Publikacja: 13.10.2012 01:09

Vonn chce wystartować w zjeździe z mężczyznami

Foto: Wikimedia Commons

Na początku był list. Vonn napisała we wrześniu do Międzynarodowej Federacji Narciarskiej (FIS) prośbę o zgodę na start z mężczyznami 24 listopada na trasie zjazdowej Pucharu Świata w Lake Louise (Kanada) w stanie Alberta.

Wybór miejsca był nieprzypadkowy – na kanadyjskiej trasie pani Lindsey wygrywała kobiece zjazdy pucharowe aż 9 razy (we wszystkich innych ośrodkach 17), bywalcy zawodów słusznie zaczęli nazywać to miejsce „Lake Lindsey".

Działacze FIS uznali, że nie wypada odnosić się do nieco niespodziewanej propozycji wielkiej mistrzyni bez należnego namysłu, ale tak naprawdę chyba nie wiedzieli, co z nią zrobić, i wymyślili grę na zwłokę. – Nie mamy na razie w tej sprawie nic do powiedzenia, bo prośba indywidualna to za mało, oczekujemy na formalne wsparcie pomysłu przez amerykańską federację narciarską – powiedzieli ustami pani Sarah Lewis, sekretarza generalnego.

Dyrektor ds. narciarstwa alpejskiego w FIS – Guenther Hujara wraz z kolegami z zarządu przyznali, że zapoznali się z prośbą, chwilę podyskutowali, ale uznali, że w sprawach tak złożonych, jak pomysły ambitnych mistrzyń nart lepiej zdać się na decyzję całej Rady FIS. Rada będzie obradować 3 i 4 listopada w Oberhofen (Szwajcaria) i wtedy podejmie decyzję.

W ten sposób obiecująca idea walki Lindsey Vonn z najszybszymi Austriakami i Włochami na kanadyjskim stoku trochę ugrzęzła w biurokratycznych zakrętach, ale nie zginęła.

Amerykańska federacja narciarska (USSA) zobowiązała się bowiem do sformułowania odpowiedzi do FIS, tylko jeszcze nie wie jakiej.
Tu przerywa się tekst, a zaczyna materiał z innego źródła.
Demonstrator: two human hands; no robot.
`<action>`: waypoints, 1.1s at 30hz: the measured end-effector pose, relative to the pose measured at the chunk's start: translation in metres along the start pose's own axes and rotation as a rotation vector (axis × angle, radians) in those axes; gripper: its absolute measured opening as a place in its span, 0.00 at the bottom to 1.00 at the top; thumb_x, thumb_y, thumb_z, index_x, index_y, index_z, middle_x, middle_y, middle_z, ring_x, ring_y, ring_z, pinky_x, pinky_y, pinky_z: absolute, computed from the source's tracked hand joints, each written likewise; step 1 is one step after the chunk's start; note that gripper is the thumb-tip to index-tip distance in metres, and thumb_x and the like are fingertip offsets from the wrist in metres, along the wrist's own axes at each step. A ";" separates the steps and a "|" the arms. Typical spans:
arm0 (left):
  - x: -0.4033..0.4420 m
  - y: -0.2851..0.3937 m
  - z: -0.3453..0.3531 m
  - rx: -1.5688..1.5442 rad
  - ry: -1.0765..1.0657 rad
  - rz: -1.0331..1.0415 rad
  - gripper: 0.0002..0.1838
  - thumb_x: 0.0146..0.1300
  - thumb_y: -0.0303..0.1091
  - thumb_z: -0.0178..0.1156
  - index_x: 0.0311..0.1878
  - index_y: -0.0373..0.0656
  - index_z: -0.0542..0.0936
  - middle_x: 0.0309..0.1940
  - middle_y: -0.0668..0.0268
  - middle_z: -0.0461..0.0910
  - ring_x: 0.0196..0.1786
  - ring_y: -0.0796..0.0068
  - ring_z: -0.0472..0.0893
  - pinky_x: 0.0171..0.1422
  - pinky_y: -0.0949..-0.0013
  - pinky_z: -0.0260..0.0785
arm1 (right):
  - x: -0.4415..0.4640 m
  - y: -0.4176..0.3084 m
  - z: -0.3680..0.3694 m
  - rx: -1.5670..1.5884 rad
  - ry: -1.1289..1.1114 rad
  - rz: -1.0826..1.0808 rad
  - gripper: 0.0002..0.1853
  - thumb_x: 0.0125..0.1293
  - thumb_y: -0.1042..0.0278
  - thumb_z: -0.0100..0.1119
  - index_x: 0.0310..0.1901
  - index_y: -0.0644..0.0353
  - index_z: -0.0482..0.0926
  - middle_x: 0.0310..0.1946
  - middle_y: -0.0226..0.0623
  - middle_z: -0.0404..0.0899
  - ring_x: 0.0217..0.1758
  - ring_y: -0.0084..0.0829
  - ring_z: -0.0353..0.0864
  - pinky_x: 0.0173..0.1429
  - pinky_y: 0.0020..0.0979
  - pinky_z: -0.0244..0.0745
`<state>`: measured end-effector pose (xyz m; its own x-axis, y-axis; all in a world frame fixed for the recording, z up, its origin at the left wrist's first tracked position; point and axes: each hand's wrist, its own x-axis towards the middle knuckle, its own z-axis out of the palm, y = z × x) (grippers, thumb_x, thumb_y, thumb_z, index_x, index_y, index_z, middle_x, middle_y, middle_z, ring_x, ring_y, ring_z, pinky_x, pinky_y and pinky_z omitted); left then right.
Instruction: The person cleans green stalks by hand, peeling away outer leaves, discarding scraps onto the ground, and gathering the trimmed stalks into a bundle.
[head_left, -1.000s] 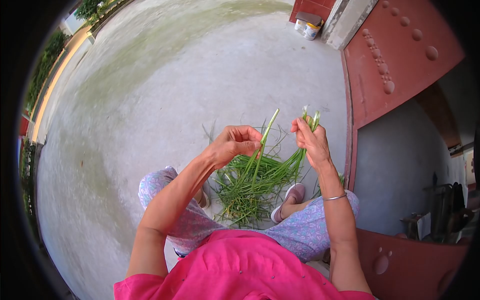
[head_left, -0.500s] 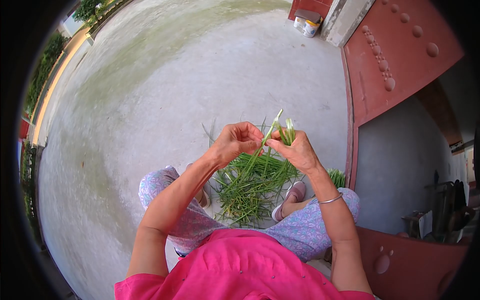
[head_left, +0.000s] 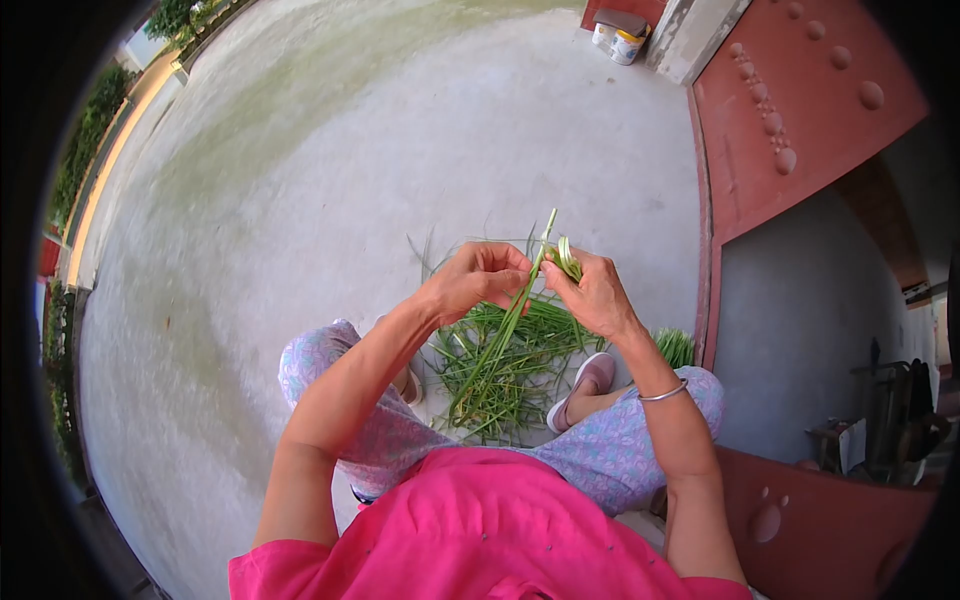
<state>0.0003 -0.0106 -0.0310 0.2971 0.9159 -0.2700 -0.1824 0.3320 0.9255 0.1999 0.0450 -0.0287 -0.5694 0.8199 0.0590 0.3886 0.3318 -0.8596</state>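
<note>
My left hand pinches a long garlic chive, whose pale stem end points up and whose green leaves trail down toward my lap. Close beside it, my right hand is closed around a small bunch of chives with whitish ends curling over the fingers. My right thumb and fingertip are at the stem of the left hand's chive; whether they grip it I cannot tell. Below both hands, a loose pile of chives lies on the concrete between my feet.
A denser clump of green chives sits beyond my right knee. The red metal door stands at the right, with a lidded white bucket at the far back. Grey concrete ground stretches ahead and left.
The chive in my left hand has shifted slightly left and stands more upright. The bunch in my right hand has tipped lower, its ends bending over more. Both hands stay close together.
</note>
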 end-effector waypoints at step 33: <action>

Prawdę mówiąc, na razie pomysł Lindsey Vonn nie ma znaczącego poparcia. – Z oczywistych powodów mamy ogromny szacunek dla osiągnięć Lindsey w sporcie oraz dla jej życzenia pokazującego pragnienie poszukiwania nowych wyzwań, ale jeszcze nie odbyliśmy odpowiedniej dyskusji. Podejmiemy zatem decyzję po uwzględnieniu wszelkich aspektów problemu z udziałem wszystkich zainteresowanych stron – powiedział Tom Kelly, wiceprzewodniczący USSA ds. komunikacji, co dałoby się ująć krótko: tak łatwo to jej nie pójdzie.

Vonn, choć mistrzyni nad mistrzynie, chyba nie uwzględniła faktu, że jej piękna dyscyplina, jak większość innych, zależy od telewizji, w tym roku od potężnej stacji NBC, która postanowiła transmitować na żywo alpejski Puchar Świata. W tygodniu, w którym Lindsey chciała zjeżdżać z alpejczykami w Kanadzie, stacja zaplanowała bogaty weekendowy przekaz ze startów kobiecych w USA, konkretnie ze slalomów w Aspen w stanie Kolorado. W zapowiedziach programowych NBC już w sierpniu napisano: „W weekend Święta Dziękczynienia pokażemy na żywo zawody z udziałem mistrzyń olimpijskich Lindsey Vonn i Julii Mancuso z Nature Valley Aspen". Takich zapowiedzi NBC chętnie nie zmienia.

Drugi kij na Lindsey znaleźli co sprytniejsi działacze FIS, którzy uznali, że obowiązkowe treningi i start alpejki w Lake Louise dadzą jej znaczną przewagę nad koleżankami w następnym tygodniu pucharowym i w zasadzie mistrzynię zjazdu należałoby z tego powodu zdyskwalifikować na czas startów kobiet w kanadyjskim ośrodku. Dwa zjazdy i jeden supergigant odjęty od pucharowych zysków to duża strata punktów – sposób nacisku na narciarkę widać jak na dłoni.

Przemycane są także po cichu sugestie ekspertów, że nawet znakomity przejazd Vonn po męskiej trasie zakończyć się może wynikiem o jakieś 5 sekund gorszym od najlepszych, co raczej nie będzie sprzyjać poprawie wizerunku alpejki i kobiecego narciarstwa, tylko utrwali przekonanie, że na stokach równej rywalizacji nie ma i nie będzie.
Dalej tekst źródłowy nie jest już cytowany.